L'histoire :
Le 2 juillet 1996, le tribunal de Bourg-en-Bresse doit rendre son verdict sur « l’affaire Romand », soit quintuple multiple meurtre familial, une histoire parmi les plus sordides. Rappelons les faits : Jean-Claude Romand a fait croire à son entourage pendant près de 20 ans qu’il était un médecin réputé et qu’il travaillait pour l’OMS à Genève. En réalité, il ne faisait… rien de ses journées. Romand s’est finalement retrouvé dans une impasse, acculé de créanciers et embourbé dans ses mensonges. Alors il a tué son épouse Florence (39 ans), ses deux enfants Caroline et Antoine, ses deux parents et leur chien. La veille, il a aussi tenté d’assassiner sa maîtresse Christine, mais s’est ravisé, se confondant en excuses. Puis au bord du gouffre, il a mis en scène son faux suicide aux barbituriques et incendié sa maison, avec lui à l’intérieur. Aujourd’hui, il doit expliquer et rendre des comptes.
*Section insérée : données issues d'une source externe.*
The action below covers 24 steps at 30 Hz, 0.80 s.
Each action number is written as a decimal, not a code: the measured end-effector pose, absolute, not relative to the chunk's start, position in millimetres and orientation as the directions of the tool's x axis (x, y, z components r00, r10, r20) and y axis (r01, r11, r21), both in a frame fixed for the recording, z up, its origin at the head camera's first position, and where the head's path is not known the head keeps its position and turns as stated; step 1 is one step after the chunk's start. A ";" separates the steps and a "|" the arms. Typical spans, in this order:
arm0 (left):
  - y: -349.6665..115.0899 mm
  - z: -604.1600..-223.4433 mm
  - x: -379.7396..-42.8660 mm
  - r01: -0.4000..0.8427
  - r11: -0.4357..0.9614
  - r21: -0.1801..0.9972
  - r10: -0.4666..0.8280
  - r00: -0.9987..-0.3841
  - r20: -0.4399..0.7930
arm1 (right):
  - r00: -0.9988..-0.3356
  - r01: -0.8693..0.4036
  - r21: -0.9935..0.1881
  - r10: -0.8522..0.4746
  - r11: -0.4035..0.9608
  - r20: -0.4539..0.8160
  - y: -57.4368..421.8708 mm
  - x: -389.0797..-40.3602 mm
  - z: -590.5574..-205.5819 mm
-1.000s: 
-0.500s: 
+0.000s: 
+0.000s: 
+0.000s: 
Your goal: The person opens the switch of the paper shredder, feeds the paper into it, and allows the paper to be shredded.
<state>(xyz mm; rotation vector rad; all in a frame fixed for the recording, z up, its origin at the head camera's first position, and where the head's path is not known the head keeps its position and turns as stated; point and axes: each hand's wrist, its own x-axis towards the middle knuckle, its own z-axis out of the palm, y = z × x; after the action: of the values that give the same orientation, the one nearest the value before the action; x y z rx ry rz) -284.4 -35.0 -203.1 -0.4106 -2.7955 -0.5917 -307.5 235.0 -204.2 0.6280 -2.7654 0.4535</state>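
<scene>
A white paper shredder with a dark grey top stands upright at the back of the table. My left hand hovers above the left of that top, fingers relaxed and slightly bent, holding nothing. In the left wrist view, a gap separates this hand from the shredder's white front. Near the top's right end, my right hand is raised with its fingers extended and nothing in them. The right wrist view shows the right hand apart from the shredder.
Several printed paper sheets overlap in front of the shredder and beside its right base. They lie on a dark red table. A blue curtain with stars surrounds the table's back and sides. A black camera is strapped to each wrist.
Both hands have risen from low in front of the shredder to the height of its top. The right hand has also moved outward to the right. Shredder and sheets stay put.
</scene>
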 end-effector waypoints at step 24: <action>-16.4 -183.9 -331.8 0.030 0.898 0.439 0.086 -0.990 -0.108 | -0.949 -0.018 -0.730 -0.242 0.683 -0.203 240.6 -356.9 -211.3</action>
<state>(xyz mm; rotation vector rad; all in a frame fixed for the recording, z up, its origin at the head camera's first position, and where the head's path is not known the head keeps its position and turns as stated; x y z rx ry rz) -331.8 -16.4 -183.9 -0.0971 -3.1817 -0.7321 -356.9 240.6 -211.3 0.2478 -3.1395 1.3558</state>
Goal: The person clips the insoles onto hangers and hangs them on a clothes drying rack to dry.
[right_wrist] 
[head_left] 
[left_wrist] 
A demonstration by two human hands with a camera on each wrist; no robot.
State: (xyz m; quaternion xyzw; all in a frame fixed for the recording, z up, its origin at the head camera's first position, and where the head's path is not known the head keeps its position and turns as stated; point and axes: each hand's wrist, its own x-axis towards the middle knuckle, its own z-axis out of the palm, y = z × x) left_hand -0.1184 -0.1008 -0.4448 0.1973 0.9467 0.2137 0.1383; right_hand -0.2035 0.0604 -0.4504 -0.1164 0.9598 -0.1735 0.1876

Le juge propose à l’accusé de prendre la parole pour la dernière fois. Romand se lève et récite froidement ce qu’il a préparé de longue date : il demande aux familles des victimes un pardon impossible et accepte la pire sentence. Le public dans la salle ne peut le regarder. Son imposture et ses crimes sont trop abjects et dénués d’humanité.
Ce qu'on en pense sur la planète BD :
L’affaire Romand est tellement incroyable, à la fois inédite, ignoble et absurde, qu’elle a longtemps fait les gros titres de la presse dans les années 90. Elle a même abouti à un film, L’adversaire (de Nicole Garcia, avec Daniel Auteuil dans le rôle de Romand). Cette BD documentaire – la marque de fabrique des éditions Petit à Petit – revient sur les faits, les témoignages, le jugement, dans un désordre habilement restitué pour générer du suspens. L’éditeur Olivier Petit lui-même se charge de la mise en narration et revient de manière factuelle et sans en rajouter en pathos sur les détails de cette imposture dingue, qui a abouti à un quintuple meurtre familial inexplicable. Comment Romand a-t-il réussi à faire croire à ce point à son entourage qu’il était un ponte de l’OMS ? Comment est-il subvenu aux besoins de la famille ? Comment son entourage a-t-il réagi ? Comment en est-il arrivé à une telle extrémité ultime ? Comment a-t-il été jugé ? Les courtes séquences BD dessinées dans un style réaliste par Vincent P. Valette (surtout des témoignages, mais aussi des reconstitutions plausibles) s’entrecoupent d’articles d’une longue et « accessible » enquête. Seul rejoint une collection dédiée à ce genre de crimes psychologiquement vertigineux, déjà étayée par l’affaire du petit Grégory (Le corbeau), l’affaire Dupont de Ligonès (La traque) et l’affaire Godard (Disparus). Par pudeur, les auteurs ne montrent pas les assassinats et se bornent à une mise en scène sobre. Leur évocation écrite suffit largement à soulever l’horreur.